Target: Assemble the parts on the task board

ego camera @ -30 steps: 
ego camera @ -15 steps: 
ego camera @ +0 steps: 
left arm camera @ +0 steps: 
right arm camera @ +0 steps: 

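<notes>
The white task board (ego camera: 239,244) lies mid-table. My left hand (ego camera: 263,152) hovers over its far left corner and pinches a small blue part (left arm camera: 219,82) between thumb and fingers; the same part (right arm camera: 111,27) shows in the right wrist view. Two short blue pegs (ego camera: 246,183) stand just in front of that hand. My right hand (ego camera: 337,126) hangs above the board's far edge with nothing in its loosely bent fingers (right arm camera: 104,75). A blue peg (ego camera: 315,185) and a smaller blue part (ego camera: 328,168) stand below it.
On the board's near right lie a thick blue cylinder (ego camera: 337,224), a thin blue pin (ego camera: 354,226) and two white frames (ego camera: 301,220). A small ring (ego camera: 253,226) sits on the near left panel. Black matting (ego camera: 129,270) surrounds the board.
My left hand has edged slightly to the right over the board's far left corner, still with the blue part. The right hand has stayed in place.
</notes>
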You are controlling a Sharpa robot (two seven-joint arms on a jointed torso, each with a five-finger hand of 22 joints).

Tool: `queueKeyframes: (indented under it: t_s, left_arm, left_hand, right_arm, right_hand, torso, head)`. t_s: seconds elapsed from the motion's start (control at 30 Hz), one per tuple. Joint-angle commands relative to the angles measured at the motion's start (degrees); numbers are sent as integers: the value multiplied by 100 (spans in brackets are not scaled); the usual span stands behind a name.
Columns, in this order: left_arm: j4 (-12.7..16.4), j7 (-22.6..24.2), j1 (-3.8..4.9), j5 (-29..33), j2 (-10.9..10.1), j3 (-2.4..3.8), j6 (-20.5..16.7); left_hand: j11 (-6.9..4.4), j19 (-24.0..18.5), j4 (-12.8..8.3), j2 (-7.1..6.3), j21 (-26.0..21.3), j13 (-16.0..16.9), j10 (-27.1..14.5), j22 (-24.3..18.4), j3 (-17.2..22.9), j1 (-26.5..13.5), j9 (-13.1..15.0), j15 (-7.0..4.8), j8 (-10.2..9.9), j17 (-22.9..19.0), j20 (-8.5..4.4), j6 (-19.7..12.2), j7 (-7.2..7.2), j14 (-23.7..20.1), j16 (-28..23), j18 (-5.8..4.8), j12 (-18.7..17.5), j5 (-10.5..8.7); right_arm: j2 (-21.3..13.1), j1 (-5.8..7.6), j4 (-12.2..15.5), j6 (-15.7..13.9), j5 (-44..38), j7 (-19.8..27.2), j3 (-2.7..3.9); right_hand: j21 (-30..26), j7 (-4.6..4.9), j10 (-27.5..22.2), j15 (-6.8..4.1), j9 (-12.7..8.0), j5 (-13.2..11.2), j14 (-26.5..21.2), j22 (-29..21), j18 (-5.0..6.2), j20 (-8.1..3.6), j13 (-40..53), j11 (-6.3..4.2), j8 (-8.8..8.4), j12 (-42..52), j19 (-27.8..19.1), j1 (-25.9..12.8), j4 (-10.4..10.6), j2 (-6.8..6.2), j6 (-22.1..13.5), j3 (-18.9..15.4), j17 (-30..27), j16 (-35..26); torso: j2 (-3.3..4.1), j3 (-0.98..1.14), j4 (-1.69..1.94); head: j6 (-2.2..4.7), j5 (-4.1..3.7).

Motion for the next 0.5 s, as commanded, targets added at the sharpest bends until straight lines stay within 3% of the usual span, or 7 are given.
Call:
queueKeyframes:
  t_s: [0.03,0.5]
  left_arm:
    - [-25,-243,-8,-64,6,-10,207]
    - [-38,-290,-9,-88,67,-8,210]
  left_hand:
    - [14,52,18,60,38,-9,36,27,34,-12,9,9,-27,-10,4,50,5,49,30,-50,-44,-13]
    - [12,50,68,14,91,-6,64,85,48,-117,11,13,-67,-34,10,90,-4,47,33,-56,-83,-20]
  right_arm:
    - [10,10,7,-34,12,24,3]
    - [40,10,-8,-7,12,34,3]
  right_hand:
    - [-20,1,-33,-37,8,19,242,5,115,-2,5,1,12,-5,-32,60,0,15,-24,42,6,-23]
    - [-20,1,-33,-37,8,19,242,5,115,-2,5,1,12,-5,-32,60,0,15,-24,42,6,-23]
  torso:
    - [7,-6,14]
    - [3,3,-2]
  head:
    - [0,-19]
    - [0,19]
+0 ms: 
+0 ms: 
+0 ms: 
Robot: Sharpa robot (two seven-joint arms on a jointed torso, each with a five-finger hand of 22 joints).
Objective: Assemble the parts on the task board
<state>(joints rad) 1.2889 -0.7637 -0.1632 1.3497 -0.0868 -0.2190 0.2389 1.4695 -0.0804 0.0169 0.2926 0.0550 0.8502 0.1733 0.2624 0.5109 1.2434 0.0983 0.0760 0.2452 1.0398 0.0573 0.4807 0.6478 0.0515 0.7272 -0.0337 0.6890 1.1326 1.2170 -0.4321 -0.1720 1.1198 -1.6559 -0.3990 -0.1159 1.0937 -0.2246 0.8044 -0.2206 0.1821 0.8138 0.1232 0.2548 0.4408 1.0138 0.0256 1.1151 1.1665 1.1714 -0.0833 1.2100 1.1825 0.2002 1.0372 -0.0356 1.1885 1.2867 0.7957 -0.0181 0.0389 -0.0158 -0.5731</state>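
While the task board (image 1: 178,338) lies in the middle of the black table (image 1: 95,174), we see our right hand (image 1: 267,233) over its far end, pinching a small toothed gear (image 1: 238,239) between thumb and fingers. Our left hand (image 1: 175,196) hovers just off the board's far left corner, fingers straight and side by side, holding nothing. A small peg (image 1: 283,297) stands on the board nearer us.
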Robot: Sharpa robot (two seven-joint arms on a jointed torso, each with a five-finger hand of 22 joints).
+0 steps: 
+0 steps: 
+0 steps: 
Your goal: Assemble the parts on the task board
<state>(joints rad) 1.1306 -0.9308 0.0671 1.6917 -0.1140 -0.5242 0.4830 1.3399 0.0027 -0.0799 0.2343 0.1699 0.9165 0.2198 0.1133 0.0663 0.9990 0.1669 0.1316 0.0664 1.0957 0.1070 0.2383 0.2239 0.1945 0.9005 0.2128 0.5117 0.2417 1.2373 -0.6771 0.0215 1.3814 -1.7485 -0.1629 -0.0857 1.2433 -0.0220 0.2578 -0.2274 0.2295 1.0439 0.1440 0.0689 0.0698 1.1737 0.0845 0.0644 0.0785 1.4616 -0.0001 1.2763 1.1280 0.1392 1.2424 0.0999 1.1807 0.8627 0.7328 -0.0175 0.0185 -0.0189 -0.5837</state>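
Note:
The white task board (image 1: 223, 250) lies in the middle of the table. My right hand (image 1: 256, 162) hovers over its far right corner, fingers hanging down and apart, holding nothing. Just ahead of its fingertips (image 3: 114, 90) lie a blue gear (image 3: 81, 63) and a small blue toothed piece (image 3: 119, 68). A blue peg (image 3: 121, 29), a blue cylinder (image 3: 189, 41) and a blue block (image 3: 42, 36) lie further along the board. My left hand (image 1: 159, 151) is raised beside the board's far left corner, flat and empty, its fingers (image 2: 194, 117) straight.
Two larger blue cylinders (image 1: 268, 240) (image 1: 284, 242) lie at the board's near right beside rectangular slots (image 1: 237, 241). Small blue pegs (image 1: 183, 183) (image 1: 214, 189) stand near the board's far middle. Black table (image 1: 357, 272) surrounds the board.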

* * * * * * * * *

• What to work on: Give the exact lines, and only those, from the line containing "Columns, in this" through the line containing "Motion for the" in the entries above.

• Output for this task:
Columns, in this order: left_arm: j4 (-12.7..16.4), j7 (-22.6..24.2), j1 (-3.8..4.9), j5 (-29..33), j2 (-10.9..10.1), j3 (-2.4..3.8), j6 (-20.5..16.7); left_hand: j11 (-6.9..4.4), j19 (-24.0..18.5), j4 (-12.8..8.3), j2 (-7.1..6.3), j21 (-26.0..21.3), j13 (-16.0..16.9), j10 (-27.1..14.5), j22 (-24.3..18.4), j3 (-17.2..22.9), j1 (-26.5..13.5), j9 (-13.1..15.0), j15 (-7.0..4.8), j8 (-10.2..9.9), j17 (-22.9..19.0), j20 (-8.5..4.4), j6 (-19.7..12.2), j7 (-7.2..7.2), j14 (-23.7..20.1), j16 (-28..23), j18 (-5.8..4.8), j12 (-18.7..17.5), j5 (-10.5..8.7); right_arm: j2 (-21.3..13.1), j1 (-5.8..7.6), j4 (-12.2..15.5), j6 (-15.7..13.9), j5 (-44..38), j7 (-19.8..27.2), j3 (-2.7..3.9); right_hand: j21 (-30..26), j7 (-4.6..4.9), j10 (-27.5..22.2), j15 (-6.8..4.1), j9 (-12.7..8.0), j5 (-13.2..11.2), j14 (-26.5..21.2), j22 (-29..21), j18 (-5.0..6.2), j20 (-8.1..3.6), j13 (-40..53), j11 (-6.3..4.2), j8 (-8.8..8.4), j12 (-42..52), j19 (-27.8..19.1), j1 (-25.9..12.8), j4 (-10.4..10.6), j2 (-6.8..6.2), j6 (-22.1..13.5), j3 (-18.9..15.4), j17 (-30..27), j16 (-35..26); torso: j2 (-3.3..4.1), j3 (-0.98..1.14), j4 (-1.69..1.94); head: j6 (-2.2..4.7), j5 (-4.1..3.7).

Motion for the next 0.5 s, as commanded, targets added at the sharpest bends until straight lines stay within 3% of the usual span, or 7 are given.

Output for this exercise is now complete.